Ironically, in early Dec. 2012, I wrote about Sen. Chuck Schumer’s (D-NY) attempt to use mental health records to deny military vets their right to keep and bear arms. As that post made clear, Schumer’s rules were so broad that a military vet having financial problems could find him or herself labeled “mentally incompetent,” and therefore be denied the right to buy, possess, and/or use a firearm.
This was the very thing the NRA was fighting against. Yet Eichenwald is twisting it to make it look like the NRA was fighting for the rights of the mentally ill to own guns.
Regarding Scalia, Eichenwald criticizes his exposition of the amendment. He focuses on Scalia’s statement that the 2nd Amendment could actually be worded, “Because a well regulated military is necessary to the security of a free state, the right of the people to keep and bear arms shall not be infringed.” But Scalia’s version is simply a restatement of the original, with an emphasis on the meaning of specific phrases.
Compare for yourself — here’s the original: “A well regulated military being necessary to the security of a free state, the right of the people to keep and bear arms shall not be infringed.”
In the end, Eichenwald intertwines Scalia’s grammatical approach to the 2nd Amendment with his own, and that of other commentators, in order to be able to say “the Second Amendment is an incomprehensible mess.”
This is a convenient tactic, is it not? Eichenwald muddies the water with linguistic twists and turns from various schools of thought, then puts them all together to make things as incongruent as possible, all in the name of getting rid of incongruency.

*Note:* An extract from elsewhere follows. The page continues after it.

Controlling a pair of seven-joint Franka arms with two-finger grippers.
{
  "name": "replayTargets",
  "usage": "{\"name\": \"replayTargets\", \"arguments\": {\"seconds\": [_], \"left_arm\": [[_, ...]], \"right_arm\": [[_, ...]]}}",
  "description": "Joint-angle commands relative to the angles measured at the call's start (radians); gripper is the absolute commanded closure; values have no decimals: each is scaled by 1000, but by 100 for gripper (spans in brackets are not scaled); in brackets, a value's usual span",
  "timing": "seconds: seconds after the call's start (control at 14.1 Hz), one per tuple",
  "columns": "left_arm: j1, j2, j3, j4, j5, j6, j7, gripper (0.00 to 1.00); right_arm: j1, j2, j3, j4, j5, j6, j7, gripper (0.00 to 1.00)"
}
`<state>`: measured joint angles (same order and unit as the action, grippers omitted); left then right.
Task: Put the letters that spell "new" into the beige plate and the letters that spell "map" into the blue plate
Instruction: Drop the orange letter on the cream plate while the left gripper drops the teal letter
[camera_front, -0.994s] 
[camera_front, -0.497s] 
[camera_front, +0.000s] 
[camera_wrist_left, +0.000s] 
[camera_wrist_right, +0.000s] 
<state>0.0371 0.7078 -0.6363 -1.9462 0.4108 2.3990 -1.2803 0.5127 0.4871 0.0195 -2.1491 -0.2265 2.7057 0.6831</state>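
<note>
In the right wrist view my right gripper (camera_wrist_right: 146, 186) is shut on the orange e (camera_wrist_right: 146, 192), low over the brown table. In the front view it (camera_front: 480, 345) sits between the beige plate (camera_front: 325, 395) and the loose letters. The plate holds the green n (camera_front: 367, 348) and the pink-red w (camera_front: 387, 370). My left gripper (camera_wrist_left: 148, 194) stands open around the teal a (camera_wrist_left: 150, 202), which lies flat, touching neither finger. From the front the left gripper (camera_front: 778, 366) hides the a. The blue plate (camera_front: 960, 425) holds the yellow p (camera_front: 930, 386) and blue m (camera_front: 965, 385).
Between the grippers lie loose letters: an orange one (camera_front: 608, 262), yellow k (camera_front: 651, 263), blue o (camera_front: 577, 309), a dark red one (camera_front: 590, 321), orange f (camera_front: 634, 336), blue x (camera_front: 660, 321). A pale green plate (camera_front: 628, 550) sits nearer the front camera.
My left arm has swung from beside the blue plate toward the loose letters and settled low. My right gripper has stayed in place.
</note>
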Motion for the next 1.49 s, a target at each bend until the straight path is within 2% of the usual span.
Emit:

The Vanity Fair piece has some glaring factual errors that some readers might miss because Eichenwald hides them in sarcasm. While I don’t know if the errors are intentional, and therefore examples of purposefully misleading readers, I do know that they are big enough to be embarrassing to any thoughtful scholar or writer.
For example, when Eichenwald talks about the word “arms” in the 2nd Amendment, he goes out of his way to say there is no historic support that this referred to weapons that were concealable or that there were even concealable weapons.
In fact, he writes that the thought of “concealed weapons” was “largely impossible.”
I would advise Eichenwald and any other leftist who’s thinking of writing such things to read Joyce Lee Malcolm’s remarkable To Keep and Bear Arms: The Origins of an Anglo-American Right before they do. In that book, printed by Harvard in 1994, Malcolm traces the philosophy and practice of gun rights prior to the birth of the United States.
Anyone who takes time to read that book will see the focus on “concealable weapons” that came into play in the 1600s, not only with the development of the “handgun” but also with the refinement of the crossbow.
The bottom line: concealable weapons were very much within the purview of our Founding Fathers when they wrote and signed their names to the 2nd Amendment.